### WHAT YOU HAVE TO DO
Give every line of the data again, exactly as it is written.

(Stored entries)
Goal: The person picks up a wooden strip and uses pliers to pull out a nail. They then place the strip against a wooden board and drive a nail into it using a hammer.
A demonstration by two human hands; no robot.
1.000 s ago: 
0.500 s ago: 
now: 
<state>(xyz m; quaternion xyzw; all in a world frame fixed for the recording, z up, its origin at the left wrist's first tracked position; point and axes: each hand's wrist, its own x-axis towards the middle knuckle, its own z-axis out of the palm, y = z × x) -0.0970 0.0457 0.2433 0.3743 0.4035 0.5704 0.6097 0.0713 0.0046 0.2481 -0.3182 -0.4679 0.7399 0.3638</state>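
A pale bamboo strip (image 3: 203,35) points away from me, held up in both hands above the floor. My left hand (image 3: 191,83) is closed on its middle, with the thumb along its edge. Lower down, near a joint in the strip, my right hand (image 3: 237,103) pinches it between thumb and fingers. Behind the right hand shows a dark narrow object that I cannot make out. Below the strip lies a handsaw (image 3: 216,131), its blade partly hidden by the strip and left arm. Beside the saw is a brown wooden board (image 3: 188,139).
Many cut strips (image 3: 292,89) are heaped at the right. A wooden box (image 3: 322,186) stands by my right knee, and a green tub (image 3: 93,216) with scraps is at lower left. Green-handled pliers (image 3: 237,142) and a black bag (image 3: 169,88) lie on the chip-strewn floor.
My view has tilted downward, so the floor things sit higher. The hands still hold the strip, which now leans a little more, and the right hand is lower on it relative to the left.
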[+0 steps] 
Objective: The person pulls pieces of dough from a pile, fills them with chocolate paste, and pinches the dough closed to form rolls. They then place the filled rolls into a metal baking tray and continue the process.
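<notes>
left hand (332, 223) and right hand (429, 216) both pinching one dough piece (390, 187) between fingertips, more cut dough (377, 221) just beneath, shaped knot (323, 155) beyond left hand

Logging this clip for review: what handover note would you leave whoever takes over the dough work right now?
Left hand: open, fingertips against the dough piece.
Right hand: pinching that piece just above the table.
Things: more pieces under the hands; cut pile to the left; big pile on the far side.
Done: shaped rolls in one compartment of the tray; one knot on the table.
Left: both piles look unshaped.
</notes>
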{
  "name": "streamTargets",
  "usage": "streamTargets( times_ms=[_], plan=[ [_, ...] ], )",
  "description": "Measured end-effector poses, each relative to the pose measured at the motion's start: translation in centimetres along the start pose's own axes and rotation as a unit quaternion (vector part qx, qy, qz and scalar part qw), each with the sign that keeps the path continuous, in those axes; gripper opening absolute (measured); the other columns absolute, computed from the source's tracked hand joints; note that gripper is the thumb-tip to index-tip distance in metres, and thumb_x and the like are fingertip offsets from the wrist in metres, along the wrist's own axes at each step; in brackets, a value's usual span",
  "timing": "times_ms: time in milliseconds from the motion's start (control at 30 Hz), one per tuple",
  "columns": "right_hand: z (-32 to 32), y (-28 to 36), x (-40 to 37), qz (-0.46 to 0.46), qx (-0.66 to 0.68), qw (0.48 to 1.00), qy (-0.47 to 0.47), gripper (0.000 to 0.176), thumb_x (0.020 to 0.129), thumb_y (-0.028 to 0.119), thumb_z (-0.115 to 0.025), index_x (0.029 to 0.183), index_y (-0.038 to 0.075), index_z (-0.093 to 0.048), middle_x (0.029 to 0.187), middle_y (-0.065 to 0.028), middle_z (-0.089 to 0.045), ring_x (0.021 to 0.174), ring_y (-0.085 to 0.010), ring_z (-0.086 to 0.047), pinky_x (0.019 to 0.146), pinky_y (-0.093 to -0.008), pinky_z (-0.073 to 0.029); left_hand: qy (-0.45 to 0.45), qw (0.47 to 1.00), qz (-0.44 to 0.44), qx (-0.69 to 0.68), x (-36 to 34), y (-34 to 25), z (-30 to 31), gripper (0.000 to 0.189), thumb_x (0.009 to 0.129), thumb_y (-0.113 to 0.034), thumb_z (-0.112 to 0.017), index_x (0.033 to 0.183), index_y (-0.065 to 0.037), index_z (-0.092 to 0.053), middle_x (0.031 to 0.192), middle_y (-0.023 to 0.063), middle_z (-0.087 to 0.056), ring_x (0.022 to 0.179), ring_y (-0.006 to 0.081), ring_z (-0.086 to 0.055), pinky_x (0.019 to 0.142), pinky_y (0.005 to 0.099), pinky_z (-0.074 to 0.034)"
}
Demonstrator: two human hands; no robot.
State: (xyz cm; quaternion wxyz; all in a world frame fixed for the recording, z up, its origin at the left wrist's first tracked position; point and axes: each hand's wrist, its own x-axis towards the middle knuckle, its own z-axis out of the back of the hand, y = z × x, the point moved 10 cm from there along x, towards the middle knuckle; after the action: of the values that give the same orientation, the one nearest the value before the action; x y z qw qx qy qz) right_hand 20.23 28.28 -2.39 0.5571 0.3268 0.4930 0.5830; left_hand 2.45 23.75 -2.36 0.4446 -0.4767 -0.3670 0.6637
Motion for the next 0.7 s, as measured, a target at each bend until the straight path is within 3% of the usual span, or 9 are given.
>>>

### YOUR RESPONSE
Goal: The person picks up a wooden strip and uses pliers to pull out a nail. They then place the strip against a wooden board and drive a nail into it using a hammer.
A demonstration by two human hands; no robot.
1.000 s ago: 
0.500 s ago: 
now: 
<state>(xyz m; quaternion xyzw; all in a world frame fixed for the recording, z up, its origin at the left wrist's first tracked position; point and axes: each hand's wrist, its own x-axis towards the middle knuckle, its own z-axis out of the palm, y = z × x) -0.0970 0.0457 0.2433 0.3743 0.4035 0.5704 0.6097 0.0713 0.0046 0.2481 -0.3182 -0.4679 0.7399 0.3638</state>
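A pale bamboo strip (image 3: 203,35) points away from me, held up in both hands above the floor. My left hand (image 3: 191,83) is closed on its middle, with the thumb along its edge. Lower down, near a joint in the strip, my right hand (image 3: 237,103) pinches it between thumb and fingers. Behind the right hand shows a dark narrow object that I cannot make out. Below the strip lies a handsaw (image 3: 216,131), its blade partly hidden by the strip and left arm. Beside the saw is a brown wooden board (image 3: 188,139).
Many cut strips (image 3: 292,89) are heaped at the right. A wooden box (image 3: 322,186) stands by my right knee, and a green tub (image 3: 93,216) with scraps is at lower left. Green-handled pliers (image 3: 237,142) and a black bag (image 3: 169,88) lie on the chip-strewn floor.
My view has tilted downward, so the floor things sit higher. The hands still hold the strip, which now leans a little more, and the right hand is lower on it relative to the left.
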[+0 steps] 
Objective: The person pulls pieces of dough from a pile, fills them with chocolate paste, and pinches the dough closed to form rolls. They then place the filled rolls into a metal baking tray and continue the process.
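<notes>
left hand (332, 223) and right hand (429, 216) both pinching one dough piece (390, 187) between fingertips, more cut dough (377, 221) just beneath, shaped knot (323, 155) beyond left hand

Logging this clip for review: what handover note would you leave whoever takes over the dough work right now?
Left hand: open, fingertips against the dough piece.
Right hand: pinching that piece just above the table.
Things: more pieces under the hands; cut pile to the left; big pile on the far side.
Done: shaped rolls in one compartment of the tray; one knot on the table.
Left: both piles look unshaped.
</notes>
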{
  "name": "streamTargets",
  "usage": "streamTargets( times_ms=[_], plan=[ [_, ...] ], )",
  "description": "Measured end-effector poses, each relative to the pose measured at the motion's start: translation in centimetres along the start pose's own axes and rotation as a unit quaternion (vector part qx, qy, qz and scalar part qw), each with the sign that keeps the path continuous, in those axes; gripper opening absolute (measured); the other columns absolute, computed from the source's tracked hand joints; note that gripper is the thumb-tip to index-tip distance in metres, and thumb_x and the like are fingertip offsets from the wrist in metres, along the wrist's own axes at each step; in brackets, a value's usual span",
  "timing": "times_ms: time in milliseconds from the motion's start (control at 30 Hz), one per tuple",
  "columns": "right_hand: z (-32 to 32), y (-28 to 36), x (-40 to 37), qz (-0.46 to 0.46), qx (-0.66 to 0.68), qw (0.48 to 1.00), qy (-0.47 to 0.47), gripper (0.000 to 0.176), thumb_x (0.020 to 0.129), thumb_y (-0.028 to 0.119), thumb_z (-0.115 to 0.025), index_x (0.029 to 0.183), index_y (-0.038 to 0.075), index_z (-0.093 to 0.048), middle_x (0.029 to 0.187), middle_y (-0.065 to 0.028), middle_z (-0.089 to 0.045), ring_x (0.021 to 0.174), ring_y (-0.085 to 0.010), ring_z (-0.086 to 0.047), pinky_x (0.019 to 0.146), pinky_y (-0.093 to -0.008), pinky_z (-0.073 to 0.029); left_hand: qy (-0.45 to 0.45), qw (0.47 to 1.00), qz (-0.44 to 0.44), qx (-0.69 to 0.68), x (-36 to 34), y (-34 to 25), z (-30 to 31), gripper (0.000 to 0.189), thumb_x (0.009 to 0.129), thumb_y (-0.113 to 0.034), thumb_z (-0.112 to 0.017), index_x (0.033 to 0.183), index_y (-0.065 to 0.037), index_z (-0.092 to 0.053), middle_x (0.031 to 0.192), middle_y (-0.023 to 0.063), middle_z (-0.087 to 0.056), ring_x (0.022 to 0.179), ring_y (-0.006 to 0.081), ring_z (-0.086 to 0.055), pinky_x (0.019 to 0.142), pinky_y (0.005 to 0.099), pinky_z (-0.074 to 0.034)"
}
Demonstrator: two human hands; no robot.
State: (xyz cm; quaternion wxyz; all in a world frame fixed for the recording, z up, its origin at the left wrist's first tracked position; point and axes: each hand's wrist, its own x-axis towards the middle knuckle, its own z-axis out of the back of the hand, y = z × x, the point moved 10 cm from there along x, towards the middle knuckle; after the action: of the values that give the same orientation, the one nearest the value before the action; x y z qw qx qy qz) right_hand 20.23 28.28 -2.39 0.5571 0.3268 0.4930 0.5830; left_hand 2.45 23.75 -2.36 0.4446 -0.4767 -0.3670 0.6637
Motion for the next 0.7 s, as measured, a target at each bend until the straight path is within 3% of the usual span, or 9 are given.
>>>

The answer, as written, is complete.